Durante su segundo mandato, la combinación de una caída en la creación de empleo y un aumento de los precios ha perseguido a Trump y a su promesa de desencadenar de inmediato niveles históricos de crecimiento. “Cuando gane las elecciones, daremos inicio de inmediato a un nuevo auge económico de Trump”, afirmó el entonces candidato en un mitin celebrado en agosto de 2024 en Carolina del Norte. Sin embargo, hasta ahora, la economía ha crecido aproximadamente un 2% anual, un ritmo más lento que el registrado durante el mandato del expresidente Joe Biden.
Trump atribuyó su incapacidad para lograr un crecimiento más sólido al aumento de los tipos de interés de la deuda pública de Estados Unidos, y escribió en las redes sociales que el país podría tomar represalias dejando de comerciar con países extranjeros.
Estos han ido subiendo como respuesta a una inflación persistentemente alta, alimentada por los aranceles de Trump, y a la escasez de petróleo derivada de la guerra con Irán. La deuda nacional ya ha superado el intimidante umbral de los $40,000 millones y, el viernes, el tipo de interés del bono del Tesoro de Estados Unidos a 10 años subió al 4.79%.
Dado que el crecimiento prometido aún no se ha materializado, el presidente ha perdido parte de la confianza de la ciudadanía en su capacidad para dirigir la mayor economía del mundo. Sus propias políticas han contribuido, en parte, a la inflación y a los altos tipos de interés que él quiere achacar a otros.
“La credibilidad del Gobierno en materia de crecimiento, inflación, tipos de interés, deuda y evolución del déficit se ha visto afectada debido a unas previsiones desmesuradas que no se ajustan a la realidad económica”, señaló Joe Brusuelas, economista jefe de la consultora RSM US.
Si la Fed hiciera lo que quiere Trump y bajara su tipo de interés de referencia para que fluyera más dinero hacia la economía estadounidense, la posible entrada de efectivo podría agravar aún más la inflación y sumarse a sus problemas políticos y económicos.
Sin embargo, el presidente rebatió este concepto fundamental de la política monetaria. El viernes afirmó que el producto interior bruto crecería “un 12%, un 13%, un 14% o un 15%” si los tipos de interés fueran más bajos, al tiempo que parecía restar importancia a los riesgos inflacionistas.
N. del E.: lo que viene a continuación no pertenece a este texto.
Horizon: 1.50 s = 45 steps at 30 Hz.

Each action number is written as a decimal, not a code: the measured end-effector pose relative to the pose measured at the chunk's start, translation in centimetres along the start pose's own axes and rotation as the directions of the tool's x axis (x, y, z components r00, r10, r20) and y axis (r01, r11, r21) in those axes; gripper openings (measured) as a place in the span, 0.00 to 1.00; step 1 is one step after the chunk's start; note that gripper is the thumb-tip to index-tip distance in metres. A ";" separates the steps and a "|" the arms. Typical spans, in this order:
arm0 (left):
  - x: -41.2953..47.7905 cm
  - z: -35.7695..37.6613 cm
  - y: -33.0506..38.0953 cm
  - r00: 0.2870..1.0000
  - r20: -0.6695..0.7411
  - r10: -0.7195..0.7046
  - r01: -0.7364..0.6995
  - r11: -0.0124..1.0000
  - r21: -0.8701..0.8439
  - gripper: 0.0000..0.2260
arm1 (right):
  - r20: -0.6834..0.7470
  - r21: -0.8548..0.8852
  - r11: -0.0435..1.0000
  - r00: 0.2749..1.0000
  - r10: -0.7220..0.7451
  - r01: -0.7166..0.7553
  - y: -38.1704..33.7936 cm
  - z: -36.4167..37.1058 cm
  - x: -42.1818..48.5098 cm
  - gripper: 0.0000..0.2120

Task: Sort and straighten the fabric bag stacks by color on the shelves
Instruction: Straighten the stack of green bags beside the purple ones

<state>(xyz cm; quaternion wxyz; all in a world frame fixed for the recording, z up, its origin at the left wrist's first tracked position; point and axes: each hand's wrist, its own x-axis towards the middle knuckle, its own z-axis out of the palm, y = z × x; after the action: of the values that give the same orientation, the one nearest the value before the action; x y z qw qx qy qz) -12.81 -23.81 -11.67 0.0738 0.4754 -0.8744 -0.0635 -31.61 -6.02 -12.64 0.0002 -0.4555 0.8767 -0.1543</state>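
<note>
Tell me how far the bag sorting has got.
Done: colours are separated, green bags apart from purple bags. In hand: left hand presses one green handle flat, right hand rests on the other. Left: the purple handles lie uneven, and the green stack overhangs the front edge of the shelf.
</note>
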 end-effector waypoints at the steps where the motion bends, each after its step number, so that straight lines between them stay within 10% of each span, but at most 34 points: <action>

“Podríamos tener un PIB que batiría todos y cada uno de los récords”, afirmó.
La valoración del presidente en materia económica era de apenas un 32% a mediados del verano, según encuestas de The Associated Press y el NORC Center for Public Affairs Research. Cuando los republicanos se enfrentaron por última vez a las elecciones de mitad de legislatura en 2018, durante el mandato de Trump, su valoración económica era del 50%.
Europa y Asia sufren los efectos de la guerra de aranceles provocada por el presidente de Estados Unidos.
La amenaza del presidente de restringir el comercio exterior podría poner en peligro el crecimiento, lo que empeoraría aún más los índices. La reciente imposición de aranceles a Canadá se ha convertido en un problema para los republicanos en las campañas al Senado en Maine y Míchigan.
Los funcionarios de Trump afirman que sus políticas funcionan tal y como se pretendía. Sostienen que el desarrollo de la inteligencia artificial conducirá a una mayor productividad que impulsará el crecimiento. Afirman que los aranceles del año pasado deberían, en última instancia, generar más empleo industrial en Estados Unidos, mientras que los recortes fiscales de Trump generarán más inversión empresarial y los esfuerzos de su Gobierno por detectar el fraude supondrán un ahorro para los contribuyentes.